The task: Only the lines from the first line of the material below to the line containing "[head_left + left", inclusive, should be copied, each exactly as written.

▬▬▬

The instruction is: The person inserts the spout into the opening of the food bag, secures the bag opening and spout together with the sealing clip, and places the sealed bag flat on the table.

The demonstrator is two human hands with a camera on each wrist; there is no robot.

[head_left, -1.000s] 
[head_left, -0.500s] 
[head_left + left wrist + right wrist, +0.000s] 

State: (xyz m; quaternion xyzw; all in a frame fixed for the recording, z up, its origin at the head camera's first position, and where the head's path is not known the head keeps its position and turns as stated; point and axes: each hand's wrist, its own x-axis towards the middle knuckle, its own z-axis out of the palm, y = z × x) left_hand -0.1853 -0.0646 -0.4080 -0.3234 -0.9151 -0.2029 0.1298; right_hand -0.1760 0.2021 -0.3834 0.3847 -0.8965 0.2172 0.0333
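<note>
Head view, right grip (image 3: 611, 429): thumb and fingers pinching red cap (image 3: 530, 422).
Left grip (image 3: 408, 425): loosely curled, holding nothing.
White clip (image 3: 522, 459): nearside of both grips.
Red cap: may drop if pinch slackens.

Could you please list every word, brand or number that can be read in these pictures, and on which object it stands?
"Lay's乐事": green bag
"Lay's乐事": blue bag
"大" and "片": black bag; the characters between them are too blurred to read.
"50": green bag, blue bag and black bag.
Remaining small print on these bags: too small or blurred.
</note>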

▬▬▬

Response:
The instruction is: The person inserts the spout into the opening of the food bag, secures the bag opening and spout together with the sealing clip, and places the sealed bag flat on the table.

The demonstrator is two human hands with a camera on each wrist; there is no robot.

[head_left, -1.000s] 
[head_left, -0.500s] 
[head_left + left wrist + right wrist, +0.000s] 

No further output is needed.